Dr. Mario Online Rx, stylized as  and released in PAL regions as Dr. Mario & Germ Buster, is a puzzle video game starring Dr. Mario. It was one of the WiiWare launch games in Japan, Europe, and Australia, and was released on March 25, 2008 (Japan) and May 20, 2008 (Europe/Australia). It was released in North America on May 26, 2008.

Gameplay
As with other Dr. Mario games, players must manipulate pills to destroy colored viruses in the game area. Dr. Mario Online Rx features versions of the Nintendo DS title Brain Age 2's mini-games called Virus Buster and Germ Buster, which uses the pointer function of the Wii Remote to move pills, and allows up to four players to participate cooperatively.

The title supports the now defunct Nintendo Wi-Fi Connection service, which allowed players to compete with one another over the Internet.
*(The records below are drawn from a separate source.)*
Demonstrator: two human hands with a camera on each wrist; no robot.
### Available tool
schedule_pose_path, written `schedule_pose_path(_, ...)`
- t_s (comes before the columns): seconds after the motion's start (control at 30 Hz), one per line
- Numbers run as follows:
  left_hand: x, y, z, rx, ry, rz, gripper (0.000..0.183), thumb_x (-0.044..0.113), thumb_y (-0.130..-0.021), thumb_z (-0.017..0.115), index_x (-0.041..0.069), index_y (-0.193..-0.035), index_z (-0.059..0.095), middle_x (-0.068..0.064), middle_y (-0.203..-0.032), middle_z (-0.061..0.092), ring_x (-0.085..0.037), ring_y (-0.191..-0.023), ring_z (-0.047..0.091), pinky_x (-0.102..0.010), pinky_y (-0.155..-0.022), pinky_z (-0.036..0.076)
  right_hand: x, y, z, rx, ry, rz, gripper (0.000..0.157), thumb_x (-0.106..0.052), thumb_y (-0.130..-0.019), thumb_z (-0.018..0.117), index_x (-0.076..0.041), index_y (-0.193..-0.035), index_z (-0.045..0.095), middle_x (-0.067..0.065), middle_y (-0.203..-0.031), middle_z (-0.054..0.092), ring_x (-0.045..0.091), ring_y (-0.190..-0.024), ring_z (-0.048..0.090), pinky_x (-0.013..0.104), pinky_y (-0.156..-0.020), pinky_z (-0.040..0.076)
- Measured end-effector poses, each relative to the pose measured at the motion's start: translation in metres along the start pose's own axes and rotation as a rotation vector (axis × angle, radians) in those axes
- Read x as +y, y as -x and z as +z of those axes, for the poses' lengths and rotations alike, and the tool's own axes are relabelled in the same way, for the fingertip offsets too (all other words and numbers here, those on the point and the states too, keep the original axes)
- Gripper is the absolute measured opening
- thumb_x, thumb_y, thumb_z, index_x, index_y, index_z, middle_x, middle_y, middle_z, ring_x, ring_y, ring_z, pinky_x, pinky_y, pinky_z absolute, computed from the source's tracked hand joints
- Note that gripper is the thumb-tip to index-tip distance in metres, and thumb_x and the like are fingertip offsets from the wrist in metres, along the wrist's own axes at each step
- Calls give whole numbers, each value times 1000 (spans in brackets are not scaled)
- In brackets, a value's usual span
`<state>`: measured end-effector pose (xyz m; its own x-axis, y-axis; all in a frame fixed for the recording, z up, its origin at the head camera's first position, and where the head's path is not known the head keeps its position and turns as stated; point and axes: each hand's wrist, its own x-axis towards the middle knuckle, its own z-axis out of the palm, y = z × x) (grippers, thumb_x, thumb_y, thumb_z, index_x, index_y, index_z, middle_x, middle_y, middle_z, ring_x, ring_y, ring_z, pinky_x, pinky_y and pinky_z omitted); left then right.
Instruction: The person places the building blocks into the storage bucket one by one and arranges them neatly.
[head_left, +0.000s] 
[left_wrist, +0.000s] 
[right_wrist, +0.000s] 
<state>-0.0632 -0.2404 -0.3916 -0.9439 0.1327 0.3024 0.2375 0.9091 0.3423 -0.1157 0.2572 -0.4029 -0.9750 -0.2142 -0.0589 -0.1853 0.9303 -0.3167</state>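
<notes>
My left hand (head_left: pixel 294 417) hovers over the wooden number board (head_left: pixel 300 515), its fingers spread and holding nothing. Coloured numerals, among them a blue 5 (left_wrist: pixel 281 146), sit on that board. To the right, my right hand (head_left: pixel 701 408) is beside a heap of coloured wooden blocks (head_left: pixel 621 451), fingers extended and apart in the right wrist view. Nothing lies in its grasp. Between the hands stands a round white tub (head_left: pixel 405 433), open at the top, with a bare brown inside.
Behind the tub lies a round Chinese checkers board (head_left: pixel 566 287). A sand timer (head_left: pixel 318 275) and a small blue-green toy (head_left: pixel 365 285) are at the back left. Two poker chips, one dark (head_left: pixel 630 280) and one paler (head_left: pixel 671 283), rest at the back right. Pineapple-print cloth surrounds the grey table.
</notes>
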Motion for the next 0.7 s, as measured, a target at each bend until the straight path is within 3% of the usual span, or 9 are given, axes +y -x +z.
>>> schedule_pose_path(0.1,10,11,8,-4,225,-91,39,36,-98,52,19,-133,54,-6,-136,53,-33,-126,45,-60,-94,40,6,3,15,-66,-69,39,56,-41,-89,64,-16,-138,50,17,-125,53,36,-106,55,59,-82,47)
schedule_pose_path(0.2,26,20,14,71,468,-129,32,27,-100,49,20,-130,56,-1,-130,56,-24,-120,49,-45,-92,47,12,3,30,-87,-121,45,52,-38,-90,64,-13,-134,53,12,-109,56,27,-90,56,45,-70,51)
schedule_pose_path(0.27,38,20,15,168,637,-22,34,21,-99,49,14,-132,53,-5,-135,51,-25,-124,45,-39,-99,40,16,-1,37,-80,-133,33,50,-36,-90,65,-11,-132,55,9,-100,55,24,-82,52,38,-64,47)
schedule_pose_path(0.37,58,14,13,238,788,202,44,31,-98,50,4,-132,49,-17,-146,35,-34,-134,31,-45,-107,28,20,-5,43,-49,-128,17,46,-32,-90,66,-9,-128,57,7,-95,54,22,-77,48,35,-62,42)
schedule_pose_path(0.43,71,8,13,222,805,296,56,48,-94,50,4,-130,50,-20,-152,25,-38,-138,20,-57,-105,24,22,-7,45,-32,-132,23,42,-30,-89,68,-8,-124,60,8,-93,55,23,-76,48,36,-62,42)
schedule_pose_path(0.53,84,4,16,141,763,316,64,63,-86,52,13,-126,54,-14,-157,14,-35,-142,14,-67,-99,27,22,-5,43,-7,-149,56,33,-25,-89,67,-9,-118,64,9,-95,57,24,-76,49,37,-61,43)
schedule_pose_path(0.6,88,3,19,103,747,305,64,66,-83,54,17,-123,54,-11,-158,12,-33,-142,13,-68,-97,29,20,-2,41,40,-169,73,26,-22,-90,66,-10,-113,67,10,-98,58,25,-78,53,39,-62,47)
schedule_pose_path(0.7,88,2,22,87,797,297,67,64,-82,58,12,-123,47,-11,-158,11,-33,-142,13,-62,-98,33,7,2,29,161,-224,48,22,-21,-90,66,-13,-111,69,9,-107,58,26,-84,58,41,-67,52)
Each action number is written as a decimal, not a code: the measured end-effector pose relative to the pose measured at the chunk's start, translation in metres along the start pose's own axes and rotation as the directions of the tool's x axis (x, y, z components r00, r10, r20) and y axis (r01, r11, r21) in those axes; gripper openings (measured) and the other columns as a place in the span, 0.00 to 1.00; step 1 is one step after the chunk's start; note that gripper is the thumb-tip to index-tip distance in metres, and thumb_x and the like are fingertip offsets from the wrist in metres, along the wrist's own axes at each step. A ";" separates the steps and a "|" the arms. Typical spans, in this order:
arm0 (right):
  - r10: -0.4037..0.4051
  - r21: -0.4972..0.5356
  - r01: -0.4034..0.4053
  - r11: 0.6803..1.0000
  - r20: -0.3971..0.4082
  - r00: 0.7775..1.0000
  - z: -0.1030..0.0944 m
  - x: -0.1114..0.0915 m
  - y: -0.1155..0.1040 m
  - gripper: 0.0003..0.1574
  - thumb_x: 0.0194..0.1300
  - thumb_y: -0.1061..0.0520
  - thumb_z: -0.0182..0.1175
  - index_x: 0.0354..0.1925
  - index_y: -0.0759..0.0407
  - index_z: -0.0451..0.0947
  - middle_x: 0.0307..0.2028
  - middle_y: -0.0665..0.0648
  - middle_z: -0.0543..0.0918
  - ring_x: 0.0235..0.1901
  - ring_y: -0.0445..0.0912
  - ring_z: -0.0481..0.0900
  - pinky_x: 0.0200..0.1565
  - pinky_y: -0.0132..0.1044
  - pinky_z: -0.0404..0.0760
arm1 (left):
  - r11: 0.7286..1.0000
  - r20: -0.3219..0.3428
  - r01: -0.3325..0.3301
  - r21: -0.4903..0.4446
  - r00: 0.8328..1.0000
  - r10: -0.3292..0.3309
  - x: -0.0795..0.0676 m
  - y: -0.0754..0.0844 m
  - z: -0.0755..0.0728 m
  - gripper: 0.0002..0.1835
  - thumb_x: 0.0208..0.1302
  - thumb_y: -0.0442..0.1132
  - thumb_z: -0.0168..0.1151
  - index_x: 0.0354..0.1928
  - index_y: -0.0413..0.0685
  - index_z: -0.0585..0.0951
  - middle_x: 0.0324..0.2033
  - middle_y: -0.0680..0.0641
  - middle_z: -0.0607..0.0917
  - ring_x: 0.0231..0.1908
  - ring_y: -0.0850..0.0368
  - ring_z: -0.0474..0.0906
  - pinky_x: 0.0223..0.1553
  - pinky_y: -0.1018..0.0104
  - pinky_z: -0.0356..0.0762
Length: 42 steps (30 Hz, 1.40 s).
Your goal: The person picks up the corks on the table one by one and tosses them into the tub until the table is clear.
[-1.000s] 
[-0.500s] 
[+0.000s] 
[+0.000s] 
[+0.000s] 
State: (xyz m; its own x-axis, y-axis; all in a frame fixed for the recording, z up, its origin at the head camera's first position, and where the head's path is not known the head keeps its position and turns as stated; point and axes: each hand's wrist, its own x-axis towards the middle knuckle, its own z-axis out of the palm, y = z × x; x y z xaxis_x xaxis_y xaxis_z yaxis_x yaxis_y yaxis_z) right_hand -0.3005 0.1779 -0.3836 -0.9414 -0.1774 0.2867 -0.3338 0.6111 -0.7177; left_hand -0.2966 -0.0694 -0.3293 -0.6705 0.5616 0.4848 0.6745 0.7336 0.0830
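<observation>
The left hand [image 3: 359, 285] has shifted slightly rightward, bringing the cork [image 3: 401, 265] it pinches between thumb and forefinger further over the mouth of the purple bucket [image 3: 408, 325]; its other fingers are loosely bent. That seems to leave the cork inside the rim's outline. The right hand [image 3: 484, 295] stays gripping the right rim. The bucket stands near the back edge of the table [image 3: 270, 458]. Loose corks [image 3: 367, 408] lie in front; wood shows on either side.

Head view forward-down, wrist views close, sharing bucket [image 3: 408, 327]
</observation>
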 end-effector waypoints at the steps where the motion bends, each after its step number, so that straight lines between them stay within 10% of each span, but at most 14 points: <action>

Players can use Mii characters or Dr. Mario during gameplay.

Features
A majority of features from previous installments, such as the virus and speed levels, are present in Dr. Mario Online Rx. Players played online against another with only one copy, as an online-play demo could be sent akin to DS Download Play. Vs. Mode could also be played offline, if desired. Unlike Dr. Mario 64, Online Rx lacks the ability to play with four players, instead only allowing up to 2 players in Vs. Mode.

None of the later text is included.